Debate-Driven Multi-Agent LLMs for Phishing Email Detection

Nguyen, Ngoc Tuong Vy, Childress, Felix D, Yin, Yunting

arXiv.org Artificial Intelligence 

M ETHODS A. Multi-Agent Debate Framework We propose a multi-agent debate framework for phishing email detection, composed of three components: two debater agents, a pre-defined and scripted debate procedure, and a judge agent. The debater agents consist of two LLM-based instances, which may be instantiated from the same or different models.

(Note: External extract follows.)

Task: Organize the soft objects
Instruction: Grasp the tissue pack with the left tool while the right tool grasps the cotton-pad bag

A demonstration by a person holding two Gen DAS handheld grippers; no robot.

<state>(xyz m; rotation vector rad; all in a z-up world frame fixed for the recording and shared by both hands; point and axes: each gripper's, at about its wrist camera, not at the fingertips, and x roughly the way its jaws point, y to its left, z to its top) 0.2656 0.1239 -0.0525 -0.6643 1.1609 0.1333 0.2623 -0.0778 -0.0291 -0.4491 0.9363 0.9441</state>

The first agent is prompted to argue that the given email is a phishing attempt, while the second agent is prompted to respond to the first agent's output by countering those claims and arguing for the email's legitimacy. The two agents then engage in another round to make sure that the arguments are well-formulated while maintaining computational efficiency. The debate procedure is pre-defined and scripted to generate template prompts for each email in the dataset: 1) Round One: Carefully analyze the following email and argue why it is likely to be a phishing attempt (Agent 1) Carefully analyze the following email and argue why it is likely to be legitimate and not a phishing attempt (Agent 2) 2) Round Two: Given your opponent's rebuttal, reinforce your position that the following email is a phishing attempt (Agent 1) Given your opponent's rebuttal, reinforce your position that the following email is not a phishing attempt (Agent 2) Arguments made by the two agents are logged for subsequent judge evaluation.